[WHAT YOU SHOULD DO] Nothing in the listing should be dropped or altered when it is copied.

[COLLECTED DATA]
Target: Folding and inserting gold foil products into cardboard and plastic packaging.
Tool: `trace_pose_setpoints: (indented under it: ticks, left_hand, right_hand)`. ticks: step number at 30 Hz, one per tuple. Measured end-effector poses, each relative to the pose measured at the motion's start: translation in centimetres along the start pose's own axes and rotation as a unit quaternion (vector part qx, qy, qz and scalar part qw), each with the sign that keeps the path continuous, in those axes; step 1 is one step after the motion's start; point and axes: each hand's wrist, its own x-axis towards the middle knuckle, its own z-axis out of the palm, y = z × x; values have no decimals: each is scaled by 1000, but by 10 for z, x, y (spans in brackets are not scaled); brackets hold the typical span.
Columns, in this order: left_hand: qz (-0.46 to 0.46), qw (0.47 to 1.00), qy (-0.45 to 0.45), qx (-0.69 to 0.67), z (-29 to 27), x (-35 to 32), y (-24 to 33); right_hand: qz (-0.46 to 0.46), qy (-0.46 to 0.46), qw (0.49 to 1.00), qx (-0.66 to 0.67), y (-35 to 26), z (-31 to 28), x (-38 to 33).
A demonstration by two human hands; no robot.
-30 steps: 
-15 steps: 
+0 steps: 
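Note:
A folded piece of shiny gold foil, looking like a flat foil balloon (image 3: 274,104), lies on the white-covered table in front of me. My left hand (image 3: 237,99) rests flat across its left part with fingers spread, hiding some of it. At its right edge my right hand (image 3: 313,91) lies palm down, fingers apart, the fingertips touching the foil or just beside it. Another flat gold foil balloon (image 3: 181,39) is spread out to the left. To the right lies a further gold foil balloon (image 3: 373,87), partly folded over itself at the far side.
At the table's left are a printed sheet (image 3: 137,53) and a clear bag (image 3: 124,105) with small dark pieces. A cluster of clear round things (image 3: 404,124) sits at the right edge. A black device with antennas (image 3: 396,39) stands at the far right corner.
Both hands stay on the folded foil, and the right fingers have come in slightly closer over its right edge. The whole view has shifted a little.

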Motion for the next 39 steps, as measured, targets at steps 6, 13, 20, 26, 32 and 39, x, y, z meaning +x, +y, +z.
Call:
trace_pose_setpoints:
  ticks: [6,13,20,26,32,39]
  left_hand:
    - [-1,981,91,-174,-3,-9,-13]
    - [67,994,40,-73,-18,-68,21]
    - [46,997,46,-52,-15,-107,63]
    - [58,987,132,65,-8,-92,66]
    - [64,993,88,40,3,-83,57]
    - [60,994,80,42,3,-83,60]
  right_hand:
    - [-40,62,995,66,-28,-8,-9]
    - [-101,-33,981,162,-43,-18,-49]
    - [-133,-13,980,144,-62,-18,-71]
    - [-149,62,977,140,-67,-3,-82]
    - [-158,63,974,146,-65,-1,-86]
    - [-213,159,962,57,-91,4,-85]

[RESPONSE TO THE EXERCISE]
Target: Folding and inserting gold foil products into cardboard and plastic packaging.
Tool: `trace_pose_setpoints: (indented under it: ticks, left_hand, right_hand)`. ticks: step number at 30 Hz, one per tuple. Measured end-effector poses, each relative to the pose measured at the motion's start: translation in centimetres along the start pose's own axes and rotation as a unit quaternion (vector part qx, qy, qz and scalar part qw), each with the sign that keeps the path continuous, in those axes; step 1 is one step after the motion's start; point and axes: each hand's wrist, its own x-axis towards the middle knuckle, its own z-axis out of the palm, y = z × x; values have no decimals: each is scaled by 1000, but by 10 for z, x, y (spans in brackets are not scaled); brackets hold the typical span.
Columns, in this order: left_hand: qz (-0.46 to 0.46), qw (0.47 to 1.00), qy (-0.45 to 0.45), qx (-0.69 to 0.67), z (-29 to 27), x (-35 to 32), y (-24 to 33); right_hand: qz (-0.46 to 0.46), qy (-0.46 to 0.46), qw (0.49 to 1.00), qx (-0.66 to 0.67), y (-35 to 26), z (-31 to 28), x (-38 to 33).
A demonstration by two human hands; no robot.
-30 steps: 
-15 steps: 
+0 steps: 
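Note:
A folded piece of shiny gold foil, looking like a flat foil balloon (image 3: 274,104), lies on the white-covered table in front of me. My left hand (image 3: 237,99) rests flat across its left part with fingers spread, hiding some of it. At its right edge my right hand (image 3: 313,91) lies palm down, fingers apart, the fingertips touching the foil or just beside it. Another flat gold foil balloon (image 3: 181,39) is spread out to the left. To the right lies a further gold foil balloon (image 3: 373,87), partly folded over itself at the far side.
At the table's left are a printed sheet (image 3: 137,53) and a clear bag (image 3: 124,105) with small dark pieces. A cluster of clear round things (image 3: 404,124) sits at the right edge. A black device with antennas (image 3: 396,39) stands at the far right corner.
Both hands stay on the folded foil, and the right fingers have come in slightly closer over its right edge. The whole view has shifted a little.
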
Motion for the next 39 steps, as measured, targets at steps 6, 13, 20, 26, 32 and 39, x, y, z meaning +x, +y, +z.
Call:
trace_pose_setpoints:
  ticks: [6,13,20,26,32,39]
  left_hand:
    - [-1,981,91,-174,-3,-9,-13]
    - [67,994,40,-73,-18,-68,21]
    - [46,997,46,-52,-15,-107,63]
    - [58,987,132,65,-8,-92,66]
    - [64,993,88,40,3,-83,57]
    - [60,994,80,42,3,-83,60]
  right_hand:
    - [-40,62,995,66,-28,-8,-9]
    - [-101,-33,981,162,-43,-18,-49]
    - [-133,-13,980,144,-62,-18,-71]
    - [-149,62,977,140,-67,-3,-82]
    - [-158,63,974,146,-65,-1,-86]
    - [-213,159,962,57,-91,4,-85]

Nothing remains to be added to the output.